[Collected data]
------------------------------------

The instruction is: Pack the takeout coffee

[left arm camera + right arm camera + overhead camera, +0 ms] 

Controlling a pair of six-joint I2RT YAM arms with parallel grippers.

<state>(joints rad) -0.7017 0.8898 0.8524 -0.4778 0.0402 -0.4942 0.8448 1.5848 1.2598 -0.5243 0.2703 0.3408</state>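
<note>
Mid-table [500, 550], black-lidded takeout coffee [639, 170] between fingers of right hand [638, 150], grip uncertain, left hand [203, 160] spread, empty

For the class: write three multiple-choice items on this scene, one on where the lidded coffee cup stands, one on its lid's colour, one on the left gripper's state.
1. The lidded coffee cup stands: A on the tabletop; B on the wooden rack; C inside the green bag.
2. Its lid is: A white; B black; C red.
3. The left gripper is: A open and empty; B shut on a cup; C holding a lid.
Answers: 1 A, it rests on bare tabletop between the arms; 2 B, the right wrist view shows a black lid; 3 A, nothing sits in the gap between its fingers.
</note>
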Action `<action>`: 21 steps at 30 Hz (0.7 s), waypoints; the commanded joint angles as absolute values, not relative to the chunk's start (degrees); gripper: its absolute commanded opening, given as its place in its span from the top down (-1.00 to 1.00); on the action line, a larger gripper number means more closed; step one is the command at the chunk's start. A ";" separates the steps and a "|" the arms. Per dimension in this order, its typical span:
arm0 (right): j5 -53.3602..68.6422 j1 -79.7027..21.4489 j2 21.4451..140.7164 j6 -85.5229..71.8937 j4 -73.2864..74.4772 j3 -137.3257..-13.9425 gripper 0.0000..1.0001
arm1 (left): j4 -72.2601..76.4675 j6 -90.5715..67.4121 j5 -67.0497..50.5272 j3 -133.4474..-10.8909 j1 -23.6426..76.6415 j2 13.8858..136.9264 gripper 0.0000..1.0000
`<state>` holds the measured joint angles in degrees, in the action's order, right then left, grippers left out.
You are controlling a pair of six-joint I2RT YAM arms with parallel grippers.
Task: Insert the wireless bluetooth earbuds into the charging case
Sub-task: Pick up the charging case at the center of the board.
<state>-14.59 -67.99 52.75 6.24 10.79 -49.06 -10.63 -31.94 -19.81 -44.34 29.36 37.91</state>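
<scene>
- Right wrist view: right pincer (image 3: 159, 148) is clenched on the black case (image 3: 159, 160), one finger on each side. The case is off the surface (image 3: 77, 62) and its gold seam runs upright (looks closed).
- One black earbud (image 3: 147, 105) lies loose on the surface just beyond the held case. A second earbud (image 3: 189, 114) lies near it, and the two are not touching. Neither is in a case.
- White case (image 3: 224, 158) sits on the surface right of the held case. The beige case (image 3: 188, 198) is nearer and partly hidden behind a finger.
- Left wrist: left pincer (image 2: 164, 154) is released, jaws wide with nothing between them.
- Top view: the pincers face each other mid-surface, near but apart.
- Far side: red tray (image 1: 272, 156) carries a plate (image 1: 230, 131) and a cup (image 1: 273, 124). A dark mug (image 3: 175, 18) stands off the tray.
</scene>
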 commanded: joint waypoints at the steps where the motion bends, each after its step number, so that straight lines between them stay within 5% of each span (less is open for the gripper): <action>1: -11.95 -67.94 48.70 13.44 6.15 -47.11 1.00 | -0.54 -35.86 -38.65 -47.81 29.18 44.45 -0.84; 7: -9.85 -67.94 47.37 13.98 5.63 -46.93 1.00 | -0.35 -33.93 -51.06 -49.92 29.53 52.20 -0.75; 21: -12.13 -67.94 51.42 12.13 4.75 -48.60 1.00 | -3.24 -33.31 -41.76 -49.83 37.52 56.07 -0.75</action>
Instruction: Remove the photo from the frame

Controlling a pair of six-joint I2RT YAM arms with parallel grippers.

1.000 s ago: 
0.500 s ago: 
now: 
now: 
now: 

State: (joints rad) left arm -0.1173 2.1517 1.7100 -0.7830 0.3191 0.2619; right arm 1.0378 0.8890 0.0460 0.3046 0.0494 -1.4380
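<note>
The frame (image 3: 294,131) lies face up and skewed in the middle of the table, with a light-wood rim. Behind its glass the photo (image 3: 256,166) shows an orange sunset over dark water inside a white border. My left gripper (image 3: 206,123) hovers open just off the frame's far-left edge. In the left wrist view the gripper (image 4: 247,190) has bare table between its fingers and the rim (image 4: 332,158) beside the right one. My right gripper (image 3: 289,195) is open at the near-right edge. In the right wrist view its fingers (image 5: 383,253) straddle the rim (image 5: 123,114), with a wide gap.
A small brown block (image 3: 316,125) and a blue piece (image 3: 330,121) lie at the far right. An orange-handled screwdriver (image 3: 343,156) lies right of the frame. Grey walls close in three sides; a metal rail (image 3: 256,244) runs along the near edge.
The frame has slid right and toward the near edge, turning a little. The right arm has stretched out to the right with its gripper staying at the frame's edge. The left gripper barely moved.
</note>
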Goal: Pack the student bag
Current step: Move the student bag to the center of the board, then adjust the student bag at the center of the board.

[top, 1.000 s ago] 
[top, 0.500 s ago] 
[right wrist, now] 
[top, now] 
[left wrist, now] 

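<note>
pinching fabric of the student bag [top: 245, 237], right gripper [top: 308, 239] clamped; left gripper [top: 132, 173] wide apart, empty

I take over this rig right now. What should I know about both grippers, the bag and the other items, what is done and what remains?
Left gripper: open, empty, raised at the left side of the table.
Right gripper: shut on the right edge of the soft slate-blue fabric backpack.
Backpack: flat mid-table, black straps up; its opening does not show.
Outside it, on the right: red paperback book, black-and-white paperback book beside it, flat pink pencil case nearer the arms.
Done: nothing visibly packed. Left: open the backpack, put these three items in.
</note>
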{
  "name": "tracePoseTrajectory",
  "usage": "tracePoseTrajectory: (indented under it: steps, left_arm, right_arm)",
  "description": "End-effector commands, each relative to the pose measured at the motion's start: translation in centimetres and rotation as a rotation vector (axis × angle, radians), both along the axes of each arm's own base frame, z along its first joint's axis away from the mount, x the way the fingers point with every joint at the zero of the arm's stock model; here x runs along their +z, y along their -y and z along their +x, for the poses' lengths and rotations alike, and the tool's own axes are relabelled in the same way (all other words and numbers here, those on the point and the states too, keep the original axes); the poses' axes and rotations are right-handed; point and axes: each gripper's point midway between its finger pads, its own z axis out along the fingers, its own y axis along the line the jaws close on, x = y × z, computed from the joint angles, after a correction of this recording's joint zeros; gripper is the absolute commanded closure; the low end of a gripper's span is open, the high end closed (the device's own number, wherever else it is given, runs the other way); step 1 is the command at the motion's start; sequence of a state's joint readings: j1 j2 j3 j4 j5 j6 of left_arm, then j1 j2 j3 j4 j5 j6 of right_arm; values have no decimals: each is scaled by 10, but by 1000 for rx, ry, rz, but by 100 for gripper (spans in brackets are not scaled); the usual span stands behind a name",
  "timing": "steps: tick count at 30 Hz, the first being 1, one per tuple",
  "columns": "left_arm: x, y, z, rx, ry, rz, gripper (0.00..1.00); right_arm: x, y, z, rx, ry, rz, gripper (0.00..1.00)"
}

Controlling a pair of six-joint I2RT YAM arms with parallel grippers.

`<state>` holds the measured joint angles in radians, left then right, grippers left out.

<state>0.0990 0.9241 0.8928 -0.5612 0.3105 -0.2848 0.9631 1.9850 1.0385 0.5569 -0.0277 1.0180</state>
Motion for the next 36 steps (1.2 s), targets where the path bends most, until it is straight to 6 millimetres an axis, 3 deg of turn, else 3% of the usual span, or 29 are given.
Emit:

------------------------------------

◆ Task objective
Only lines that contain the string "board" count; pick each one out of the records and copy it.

◆ Result for this exercise
Sub-task: Pick up the charging case at the center of the board.
Current step: Move the student bag to the center of the board, then adjust the student bag at the center of the board.

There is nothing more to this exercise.